E’ l'atto sull'immigrazione più significativo degli ultimi 30 anni. Voluto dal presidente Obama e portato avanti a colpi di decreto, che costa al leader statunitense l’accusa dei repubblicani di abuso di potere. In diretta tv dalla "East Room", della Casa Bianca, Obama parla delle origini migratorie dell’America, ribadisce la necessità di “uscire dall’ombra” in un “sistema malfunzionante visibile a tutti”, rimarca. In dettaglio il piano di Obama, che rafforza anche il controllo dei confini dello Stato, prevede che circa 5 milioni di immigrati clandestini scampino alla cosiddetta “deportation”, ovvero il rimpatrio forzato nei Paesi di origine. Il provvedimento riguarderà chi vive da più di cinque anni negli Stati Uniti, o chi ha un figlio nato negli Usa, o chi è titolare di un permesso di soggiorno permanente. Con questi requisiti e senza reati a carico, si potrà ottenere un permesso di lavoro di tre anni. Obama ha lanciato anche una sfida alla destra, che da gennaio avrà il controllo di entrambe le camere del Congresso: Per “i membri che mettono in dubbio la mia autorità di rendere il nostro sistema dell'immigrazione migliore – dice – ho una risposta. Varate voi una legge". 

Per un commento, abbiamo intervistato la professoressa Raffaella Baritono, docente di storia e politica degli Stati Uniti d'America, dell'Università di Bologna: 

R. – Obama riprende con forza un progetto che doveva essere quello del "Dream act", cioè una proposta di legge per regolarizzare l’immigrazione clandestina, che ha numeri non banali e riguarda persone che vivono negli Stati Uniti da anni. Queste persone svolgono lavori importanti, manodopera, servizi relativi alla cura, attività che gli americani di classe media non vogliono più fare.

D. – I repubblicani parlano di abuso di potere da parte di Obama. Lui ha rilanciato: “Allora varate voi una legge in tempi brevi”…

R. – Obama ha utilizzato uno strumento che la Costituzione dà al presidente, il decreto. Naturalmente è una prova di forza per dimostrare che lui non è stato indebolito dal risultato disastroso che il Partito democratico ha avuto nelle elezioni di metà mandato, e questo deve avere un significato per i prossimi due anni sia per la sua legacy, sia per la possibilità che il Partito democratico potrà avere nelle elezioni presidenziali, di fronte ad un Partito repubblicano che apparentemente sembra essere stato rilanciato.

D. – Quanto conta la manodopera che viene dalla migrazione e quanto conta sanare adesso questa situazione?

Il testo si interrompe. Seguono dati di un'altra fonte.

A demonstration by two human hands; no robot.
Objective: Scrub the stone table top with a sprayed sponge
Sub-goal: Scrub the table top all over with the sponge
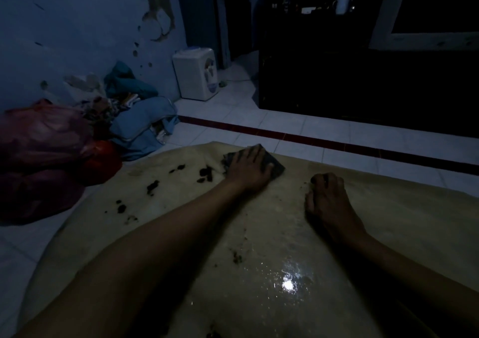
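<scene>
Pressing flat, the left hand (248,168) lies with fingers spread straight over the dark sponge (274,168), palm down, no curl round it; that grip is a push, not a clamp. Right hand (328,197) rests on the desk (388,221) just beside, fingers curled under into a loose fist, nothing visibly held; cannot tell if it pinches a crumb.

Progress, as a judgement: partway. Nearest part of the stone top shows a wet sheen with 1 bright light glare (287,284), so it looks already wetted or wiped. A few small dark specks (237,257) sit between the 2 forearms. Further left, several dark dirt patches (153,186) are untouched, and 1 cluster (206,173) lies just beside the sponge. Sponge is at the far edge of the desk, touching it. Left side looks like the work left.

Room is dim. White floor tiles (298,127) with a dark red strip (311,139) run beyond the desk. Left: red-pink bags (44,151) and a heap of blue cloth (145,120) against a peeling wall (77,26). Far back: white water dispenser (197,73), dark cabinet (363,83), white mug (342,3) on top.
</scene>
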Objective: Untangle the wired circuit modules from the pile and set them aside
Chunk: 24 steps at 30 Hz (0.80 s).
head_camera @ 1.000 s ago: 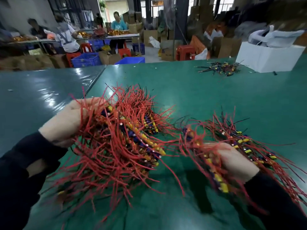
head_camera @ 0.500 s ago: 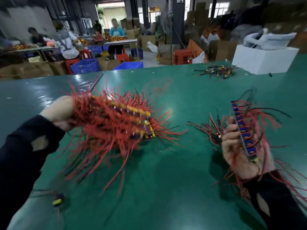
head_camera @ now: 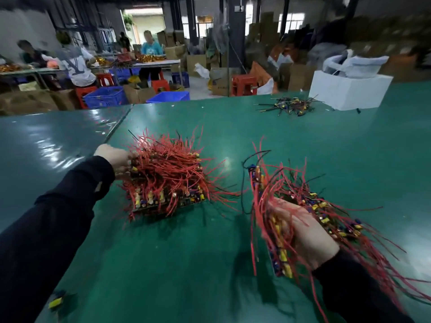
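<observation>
Lowered onto the green table point(head_camera: 233, 264), the left hand's point(head_camera: 115, 158) main bundle point(head_camera: 166, 180) rests; the right hand point(head_camera: 300, 236) grips separated modules point(head_camera: 283, 255), next to be set aside.

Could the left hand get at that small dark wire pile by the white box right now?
Probably not: the left hand holds the big red bundle, and the small dark pile lies far across the table, beside the white box.

Dim warehouse: green tables point(head_camera: 233, 127), red stools point(head_camera: 245, 83), blue crates point(head_camera: 105, 96), cardboard boxes point(head_camera: 196, 62).
</observation>
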### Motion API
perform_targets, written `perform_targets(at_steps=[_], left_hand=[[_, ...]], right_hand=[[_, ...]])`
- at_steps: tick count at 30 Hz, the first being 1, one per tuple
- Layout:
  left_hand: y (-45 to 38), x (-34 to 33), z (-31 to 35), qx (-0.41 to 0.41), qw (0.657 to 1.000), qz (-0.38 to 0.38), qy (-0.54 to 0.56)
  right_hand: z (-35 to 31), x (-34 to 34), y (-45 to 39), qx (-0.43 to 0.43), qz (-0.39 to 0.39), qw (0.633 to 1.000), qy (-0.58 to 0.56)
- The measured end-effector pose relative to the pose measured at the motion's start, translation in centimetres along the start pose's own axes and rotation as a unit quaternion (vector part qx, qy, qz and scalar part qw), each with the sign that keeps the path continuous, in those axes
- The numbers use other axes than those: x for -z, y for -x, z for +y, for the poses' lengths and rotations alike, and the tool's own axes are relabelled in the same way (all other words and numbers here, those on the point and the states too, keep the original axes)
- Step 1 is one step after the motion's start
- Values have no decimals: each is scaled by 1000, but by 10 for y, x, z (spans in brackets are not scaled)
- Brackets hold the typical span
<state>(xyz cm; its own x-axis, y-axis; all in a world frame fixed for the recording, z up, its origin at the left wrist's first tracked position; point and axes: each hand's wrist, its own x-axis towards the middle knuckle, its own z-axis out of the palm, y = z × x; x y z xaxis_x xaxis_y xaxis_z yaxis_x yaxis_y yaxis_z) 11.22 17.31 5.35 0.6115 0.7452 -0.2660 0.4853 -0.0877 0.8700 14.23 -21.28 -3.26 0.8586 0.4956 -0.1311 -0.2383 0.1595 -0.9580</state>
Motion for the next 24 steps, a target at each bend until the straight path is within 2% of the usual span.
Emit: perform_targets(at_steps=[1, 4, 5, 6, 7, 8, 9, 10, 11, 13, 14, 15, 19, 22, 24], left_hand=[[0, 1, -1, 8, 1000, 1, 20], [17, 6, -1, 9, 998, 22, 62], [22, 6, -3, -21, 995, 74, 60], [27, 9, -6, -75, 983, 161, 43], [36, 11, -7, -150, 958, 244, 30], [53, 8, -6, -239, 927, 288, 36], [74, 3, -5, -314, 910, 264, 56], [97, -5, -7, -360, 914, 172, 77], [121, -16, -11, -361, 927, 49, 90], [162, -37, -23, -274, 936, -204, 88], [173, -44, -31, -233, 928, -278, 84], [180, -50, -39, -207, 920, -318, 101], [185, -60, -62, -194, 900, -339, 192], [184, -76, -72, -220, 900, -325, 188], [183, -87, -78, -222, 912, -267, 220]], right_hand=[[2, 0, 1, 20, -2, 1000, -2], [-9, -15, 8, 75, -100, 990, 60], [-8, -18, 8, 100, -122, 983, 91], [-9, -21, 10, 107, -133, 980, 104], [-7, -19, 8, 120, -152, 974, 117], [-8, -20, 9, 120, -172, 969, 130], [-7, -20, 9, 128, -197, 961, 147], [-8, -23, 11, 128, -217, 954, 164], [-6, -23, 10, 130, -230, 947, 181], [-8, -26, 10, 119, -246, 940, 205], [-11, -27, 10, 111, -253, 936, 219], [-15, -27, 10, 109, -262, 929, 236], [-43, -26, 8, 93, -292, 887, 345], [-60, -29, 0, 111, -305, 816, 478], [-64, -34, -5, 134, -299, 754, 569]])
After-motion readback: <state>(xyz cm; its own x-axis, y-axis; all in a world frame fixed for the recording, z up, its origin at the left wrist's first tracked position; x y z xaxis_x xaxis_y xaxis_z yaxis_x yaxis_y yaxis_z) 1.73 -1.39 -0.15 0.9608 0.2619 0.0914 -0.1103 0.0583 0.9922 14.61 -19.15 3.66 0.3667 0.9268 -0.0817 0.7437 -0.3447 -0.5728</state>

R. – La manodopera conta tantissimo. Lavori a bassissimo costo e senza tutele… E' un’immigrazione particolarmente significativa che coinvolge gli Stati a ridosso della frontiera, soprattutto di quella messicana, ma anche persone provenienti da altre parti del mondo. Sicuramente, l’immigrazione latinoamericana è quella più consisitente e pesa di più a livello politico. Rispetto a una tendenza registrata dal censimento americano, questo tipo di migrazione vede la componente latinoamericana come quella con i tassi di crescita più elevati nel prossimo futuro. Quindi, la conquista del voto latino, la necessità di affrontare un tema come quello dell’immigraizone clandestina è sicuramente un elemento importante sia dal punto di vista della stabilità sociale, sia dal punto di vista delle prosepttive politiche.

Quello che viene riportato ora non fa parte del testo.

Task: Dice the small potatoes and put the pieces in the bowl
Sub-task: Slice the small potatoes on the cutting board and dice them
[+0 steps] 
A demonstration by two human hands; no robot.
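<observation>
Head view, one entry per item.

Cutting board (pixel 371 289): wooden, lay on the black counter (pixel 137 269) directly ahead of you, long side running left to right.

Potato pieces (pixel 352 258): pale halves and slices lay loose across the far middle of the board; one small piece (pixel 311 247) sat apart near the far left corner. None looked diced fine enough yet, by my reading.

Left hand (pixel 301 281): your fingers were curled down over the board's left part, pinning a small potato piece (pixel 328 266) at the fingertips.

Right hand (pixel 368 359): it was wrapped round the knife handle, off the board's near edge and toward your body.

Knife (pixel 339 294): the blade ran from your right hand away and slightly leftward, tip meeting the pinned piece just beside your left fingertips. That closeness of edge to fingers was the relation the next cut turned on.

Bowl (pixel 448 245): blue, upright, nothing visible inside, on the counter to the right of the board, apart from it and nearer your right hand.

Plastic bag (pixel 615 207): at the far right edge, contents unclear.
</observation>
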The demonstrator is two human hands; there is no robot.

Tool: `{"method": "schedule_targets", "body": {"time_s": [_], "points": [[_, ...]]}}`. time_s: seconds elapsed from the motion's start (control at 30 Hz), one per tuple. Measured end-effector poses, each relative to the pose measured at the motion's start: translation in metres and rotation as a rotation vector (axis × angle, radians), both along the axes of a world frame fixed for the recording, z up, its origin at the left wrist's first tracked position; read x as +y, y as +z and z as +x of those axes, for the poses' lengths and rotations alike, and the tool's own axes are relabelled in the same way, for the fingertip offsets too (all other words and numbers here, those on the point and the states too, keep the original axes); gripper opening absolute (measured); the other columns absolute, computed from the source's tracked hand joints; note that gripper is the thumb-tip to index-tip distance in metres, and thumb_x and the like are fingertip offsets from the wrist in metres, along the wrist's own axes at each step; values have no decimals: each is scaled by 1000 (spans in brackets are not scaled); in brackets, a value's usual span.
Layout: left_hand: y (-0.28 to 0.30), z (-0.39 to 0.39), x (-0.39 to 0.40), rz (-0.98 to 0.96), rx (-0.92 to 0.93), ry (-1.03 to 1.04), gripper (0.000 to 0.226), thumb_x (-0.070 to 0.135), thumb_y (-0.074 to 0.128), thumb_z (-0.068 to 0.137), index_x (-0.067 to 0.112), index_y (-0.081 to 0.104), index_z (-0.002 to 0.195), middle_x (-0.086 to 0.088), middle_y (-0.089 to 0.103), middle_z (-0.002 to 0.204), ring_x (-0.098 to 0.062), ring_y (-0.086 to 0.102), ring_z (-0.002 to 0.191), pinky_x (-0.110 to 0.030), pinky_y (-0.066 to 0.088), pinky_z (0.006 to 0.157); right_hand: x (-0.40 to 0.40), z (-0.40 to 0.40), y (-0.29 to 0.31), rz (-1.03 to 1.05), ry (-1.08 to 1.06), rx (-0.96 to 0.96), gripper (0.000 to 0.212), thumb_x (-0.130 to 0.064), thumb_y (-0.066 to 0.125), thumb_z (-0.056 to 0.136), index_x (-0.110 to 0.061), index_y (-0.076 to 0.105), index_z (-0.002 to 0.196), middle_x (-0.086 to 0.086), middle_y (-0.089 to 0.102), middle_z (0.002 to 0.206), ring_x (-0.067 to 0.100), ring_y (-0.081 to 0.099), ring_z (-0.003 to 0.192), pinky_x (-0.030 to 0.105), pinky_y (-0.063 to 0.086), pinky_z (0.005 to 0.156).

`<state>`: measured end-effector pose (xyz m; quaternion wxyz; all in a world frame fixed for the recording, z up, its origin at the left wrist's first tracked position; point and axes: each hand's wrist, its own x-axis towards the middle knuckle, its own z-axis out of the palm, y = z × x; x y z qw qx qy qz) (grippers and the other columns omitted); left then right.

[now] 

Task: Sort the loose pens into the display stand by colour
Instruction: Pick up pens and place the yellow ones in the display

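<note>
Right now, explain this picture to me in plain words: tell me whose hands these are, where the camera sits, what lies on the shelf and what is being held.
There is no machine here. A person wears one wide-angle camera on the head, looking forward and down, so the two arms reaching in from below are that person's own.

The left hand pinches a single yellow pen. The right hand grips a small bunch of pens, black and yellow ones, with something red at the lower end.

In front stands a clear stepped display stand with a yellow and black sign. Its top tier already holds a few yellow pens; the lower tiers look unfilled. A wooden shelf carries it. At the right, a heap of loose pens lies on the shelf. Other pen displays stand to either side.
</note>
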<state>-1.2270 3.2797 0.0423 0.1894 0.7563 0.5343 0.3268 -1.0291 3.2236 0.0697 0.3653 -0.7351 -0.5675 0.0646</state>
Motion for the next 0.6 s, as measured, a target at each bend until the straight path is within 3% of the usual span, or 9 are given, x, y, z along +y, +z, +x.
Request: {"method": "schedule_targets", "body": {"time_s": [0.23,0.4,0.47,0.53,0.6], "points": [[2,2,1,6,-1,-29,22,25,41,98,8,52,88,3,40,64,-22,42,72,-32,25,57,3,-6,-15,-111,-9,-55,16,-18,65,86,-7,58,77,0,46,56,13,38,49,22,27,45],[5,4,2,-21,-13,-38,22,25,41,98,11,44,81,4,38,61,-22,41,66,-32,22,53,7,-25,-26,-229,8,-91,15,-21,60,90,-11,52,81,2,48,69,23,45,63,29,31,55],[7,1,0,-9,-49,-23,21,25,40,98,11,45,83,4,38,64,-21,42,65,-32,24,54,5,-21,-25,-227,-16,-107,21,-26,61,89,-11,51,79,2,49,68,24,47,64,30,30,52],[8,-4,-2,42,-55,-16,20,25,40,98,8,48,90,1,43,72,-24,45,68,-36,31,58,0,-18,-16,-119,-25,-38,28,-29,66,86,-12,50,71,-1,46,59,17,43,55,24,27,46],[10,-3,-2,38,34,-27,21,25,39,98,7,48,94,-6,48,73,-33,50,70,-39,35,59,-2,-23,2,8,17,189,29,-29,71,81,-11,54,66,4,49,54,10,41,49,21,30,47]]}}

D. – In realtà, dunque, la decisione di Obama non è una riforma…

R. – Non è una riforma perchè non è che vengano messe in discussione o riviste le norme che riguardano i flussi di ingresso, le norme di naturalizzazione. Il decreto di Obama semplicemente dà delle garanzie, delle sicurezze, a coloro che non hanno un legale permesso di soggiorno e si trovano in determinate condizioni. Questo non significa però che non sia un atto molto coraggioso da parte di Obama, che mette all’interno della discussione pubblica un tema su cui si gioca il futuro degli Stati Uniti. Su cui si gioca anche una certa immagine americana di Paese aperto. Un Paese, che come Obama stesso ha più volte espresso, “di immigrati” e che sugli immigrati ha costruito la sua fortuna e la sua capacità di proporsi come modello al mondo.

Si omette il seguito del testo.